Dans l’univers de l’ordre religieux où la vie s’égrène dans un ordonnancement parfait, se fait jour en contrepoint le sentiment de l’incarcération où toute liberté est bannie, où l’autorité divine est dévolue à de redoutables intermédiaires. Encore faut-il en prendre conscience.
L’idéal vers quoi s’était tourné Sœur Marie-Lucie va se fracturer.
Points forts
- L’histoire dont le sujet pourrait paraitre rébarbatif est en réalité passionnante. Il y a à la fois dans l’histoire de Lucie, un portrait très enlevé d’une héroïne ordinaire, l’autopsie d’une institution religieuse dont les mille petits faits vrais relève d’une quasi enquête sociologique, enfin l’intrigue navigue entre angélisme et machiavélisme avec une tension grandissante tout au long du récit.
- L’histoire (vécue?) de Lucie est aussi celle d’une belle amitié avec Juliette qui pourrait bien être le double de l’auteur, athée, ce qui lui permet de régler quelques comptes avec la croyance en général et l’institution religieuse en particulier.
- Le livre possède de grandes qualités littéraires qui tiennent d’abord à une maîtrise consommée de la langue. Le ton est toujours ajusté aux différents niveaux de langage: familier, protocolaire, registre de la prière ou de la supplication. Ensuite, le narrateur mêle très habilement sa voix à celles des personnages, voix qui résonnent différemment, qu'il s'agisse d'un dialogue intérieur prenant en charge la pensée de chacun ou de la forme d’un journal, pour le personnage de Juliette.
Quelques réserves
La chute du livre n’est pas tout à fait convaincante. Elle parait un peu précipitée comme si Maëlle Guillaud avait voulu se débarrasser de son histoire qui arrivait à son terme en lui trouvant la fin la plus rocambolesque possible. Mais c’est un premier roman...
Encore un mot...
Magnifique récit par le sujet traité qui est la foi vécue tantôt de l’intérieur tantôt de l’extérieur avec un esprit rebelle. Roman puissant par les ressorts psychologiques mis en œuvre: l’enfermement et la fascination, la manipulation et le retournement.
L’auteur nous embarque dans une aventure mystico-policière d’une troublante horreur.

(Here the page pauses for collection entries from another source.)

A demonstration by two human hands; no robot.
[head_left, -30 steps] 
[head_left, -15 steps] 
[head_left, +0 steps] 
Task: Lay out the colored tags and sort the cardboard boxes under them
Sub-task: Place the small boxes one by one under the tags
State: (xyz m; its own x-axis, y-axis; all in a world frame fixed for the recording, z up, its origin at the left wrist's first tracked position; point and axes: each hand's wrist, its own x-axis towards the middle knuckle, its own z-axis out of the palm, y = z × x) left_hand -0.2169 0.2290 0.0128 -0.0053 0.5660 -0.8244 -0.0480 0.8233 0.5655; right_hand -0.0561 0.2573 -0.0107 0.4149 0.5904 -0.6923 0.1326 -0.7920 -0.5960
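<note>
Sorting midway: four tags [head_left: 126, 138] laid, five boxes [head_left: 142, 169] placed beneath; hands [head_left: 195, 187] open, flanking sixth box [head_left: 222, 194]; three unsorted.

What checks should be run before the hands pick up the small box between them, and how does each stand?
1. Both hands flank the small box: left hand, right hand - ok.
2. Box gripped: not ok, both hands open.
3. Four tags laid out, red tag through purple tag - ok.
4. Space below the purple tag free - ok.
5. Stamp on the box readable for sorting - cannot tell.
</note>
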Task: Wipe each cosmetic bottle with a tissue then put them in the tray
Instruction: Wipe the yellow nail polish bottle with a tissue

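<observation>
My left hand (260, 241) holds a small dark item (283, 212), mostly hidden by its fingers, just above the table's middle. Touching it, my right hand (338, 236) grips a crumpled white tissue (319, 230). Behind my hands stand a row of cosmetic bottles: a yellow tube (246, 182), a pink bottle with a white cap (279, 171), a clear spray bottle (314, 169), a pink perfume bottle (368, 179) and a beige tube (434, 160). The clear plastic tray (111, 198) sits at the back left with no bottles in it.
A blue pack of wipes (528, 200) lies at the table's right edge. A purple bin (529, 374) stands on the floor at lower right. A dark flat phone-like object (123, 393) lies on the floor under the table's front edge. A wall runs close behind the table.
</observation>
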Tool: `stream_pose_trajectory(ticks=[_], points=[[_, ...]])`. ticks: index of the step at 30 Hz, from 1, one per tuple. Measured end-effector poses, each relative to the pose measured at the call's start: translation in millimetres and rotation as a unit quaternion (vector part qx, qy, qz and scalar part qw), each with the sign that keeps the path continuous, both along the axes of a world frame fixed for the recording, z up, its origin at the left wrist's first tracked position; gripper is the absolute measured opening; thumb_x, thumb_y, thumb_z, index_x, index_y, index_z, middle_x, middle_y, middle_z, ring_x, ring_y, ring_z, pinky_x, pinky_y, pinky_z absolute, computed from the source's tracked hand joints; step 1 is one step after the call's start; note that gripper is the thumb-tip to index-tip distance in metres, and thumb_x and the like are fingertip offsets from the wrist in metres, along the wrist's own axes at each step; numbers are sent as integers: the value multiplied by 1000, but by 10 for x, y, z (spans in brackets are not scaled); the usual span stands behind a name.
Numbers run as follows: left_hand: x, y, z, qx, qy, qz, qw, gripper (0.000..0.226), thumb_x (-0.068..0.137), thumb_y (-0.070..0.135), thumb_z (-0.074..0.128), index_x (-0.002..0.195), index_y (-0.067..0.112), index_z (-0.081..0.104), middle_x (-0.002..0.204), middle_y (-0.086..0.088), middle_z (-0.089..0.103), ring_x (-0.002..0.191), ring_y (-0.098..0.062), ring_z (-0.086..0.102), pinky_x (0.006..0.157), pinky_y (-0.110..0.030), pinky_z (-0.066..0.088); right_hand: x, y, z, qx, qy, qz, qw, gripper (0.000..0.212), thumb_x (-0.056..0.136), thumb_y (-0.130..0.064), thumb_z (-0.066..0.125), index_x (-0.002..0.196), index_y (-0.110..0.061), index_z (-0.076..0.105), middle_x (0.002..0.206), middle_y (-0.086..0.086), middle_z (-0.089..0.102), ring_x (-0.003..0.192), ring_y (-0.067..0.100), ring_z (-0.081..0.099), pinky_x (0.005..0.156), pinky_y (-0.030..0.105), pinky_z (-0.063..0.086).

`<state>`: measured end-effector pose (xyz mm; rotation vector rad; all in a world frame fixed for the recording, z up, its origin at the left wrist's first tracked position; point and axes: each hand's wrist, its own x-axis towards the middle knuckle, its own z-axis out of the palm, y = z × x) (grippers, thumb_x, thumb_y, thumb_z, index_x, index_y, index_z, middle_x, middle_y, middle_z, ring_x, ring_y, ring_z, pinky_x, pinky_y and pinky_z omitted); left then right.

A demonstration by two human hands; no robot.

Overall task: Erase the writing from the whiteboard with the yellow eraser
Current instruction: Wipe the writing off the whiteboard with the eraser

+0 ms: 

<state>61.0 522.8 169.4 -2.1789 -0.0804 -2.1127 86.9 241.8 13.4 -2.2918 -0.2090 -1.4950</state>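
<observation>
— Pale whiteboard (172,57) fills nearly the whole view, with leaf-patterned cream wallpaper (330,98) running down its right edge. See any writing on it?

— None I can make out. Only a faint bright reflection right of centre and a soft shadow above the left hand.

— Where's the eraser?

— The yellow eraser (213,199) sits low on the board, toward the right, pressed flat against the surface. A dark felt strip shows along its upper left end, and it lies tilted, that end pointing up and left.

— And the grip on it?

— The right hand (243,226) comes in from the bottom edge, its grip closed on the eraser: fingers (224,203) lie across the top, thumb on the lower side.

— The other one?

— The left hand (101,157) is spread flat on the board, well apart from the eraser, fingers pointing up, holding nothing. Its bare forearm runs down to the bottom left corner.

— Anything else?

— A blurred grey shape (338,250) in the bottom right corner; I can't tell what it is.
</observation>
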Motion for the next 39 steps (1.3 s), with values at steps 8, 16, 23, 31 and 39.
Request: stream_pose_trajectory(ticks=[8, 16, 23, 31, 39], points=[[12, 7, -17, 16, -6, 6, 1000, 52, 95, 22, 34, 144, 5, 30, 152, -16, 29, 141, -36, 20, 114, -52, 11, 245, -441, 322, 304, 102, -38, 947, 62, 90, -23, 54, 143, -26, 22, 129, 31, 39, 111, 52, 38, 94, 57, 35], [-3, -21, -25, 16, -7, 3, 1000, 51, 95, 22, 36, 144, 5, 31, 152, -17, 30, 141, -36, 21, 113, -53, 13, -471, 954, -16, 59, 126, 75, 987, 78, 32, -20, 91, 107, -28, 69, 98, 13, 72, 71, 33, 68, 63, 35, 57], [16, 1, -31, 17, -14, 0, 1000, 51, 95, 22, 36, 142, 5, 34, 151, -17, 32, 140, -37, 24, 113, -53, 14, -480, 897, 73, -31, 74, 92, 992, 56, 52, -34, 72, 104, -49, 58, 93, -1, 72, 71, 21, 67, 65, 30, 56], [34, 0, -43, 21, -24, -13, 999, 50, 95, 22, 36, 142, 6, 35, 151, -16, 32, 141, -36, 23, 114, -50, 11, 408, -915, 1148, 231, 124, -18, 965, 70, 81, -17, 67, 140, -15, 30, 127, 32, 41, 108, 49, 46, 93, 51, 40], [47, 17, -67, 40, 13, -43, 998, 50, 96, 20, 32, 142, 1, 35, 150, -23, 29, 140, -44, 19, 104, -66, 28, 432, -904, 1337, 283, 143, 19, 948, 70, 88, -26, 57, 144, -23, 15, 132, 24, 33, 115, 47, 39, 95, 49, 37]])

Elle sait pénétrer comme personne les arcanes de l’inconscient brisant en cela le cadre du récit qui reposait seulement sur des apparences, un rituel immuable, une rhétorique. On pense à Paulina 1880 de Pierre Jean Jouve, aux Bonnes de Jean Genet par la fascination du langage associée à un rapport sadomasochiste entre les personnages. On pense également au cinéma de Bergman avec Cris et Chuchotements et plus récemment au film Les Innocentes.
Une phrase
-"Lucie pousse la porte. Ici, elle est à l’abri du bruit et de la poussière de la rue. Ici, l’amour l’enivre, même si elle ignore les effets de l’ivresse. Elle est portée par une force plus grande qu’elle, douce et enveloppante". (page 11)
-"Tu me dois obéissance. Ici, tu n’es rien d’autre que ce que je veux que tu sois. Si je t’ordonne de manger, tu manges. Dois-je te rappeler tes vœux? Ou préfères tu les bafouer et salir notre communauté? Réponds-moi! grince-t-elle". (page 167)
L'auteur
Née en 1974, Maëlle Guillaud est éditrice. "Lucie ou la Vocation" est son premier roman.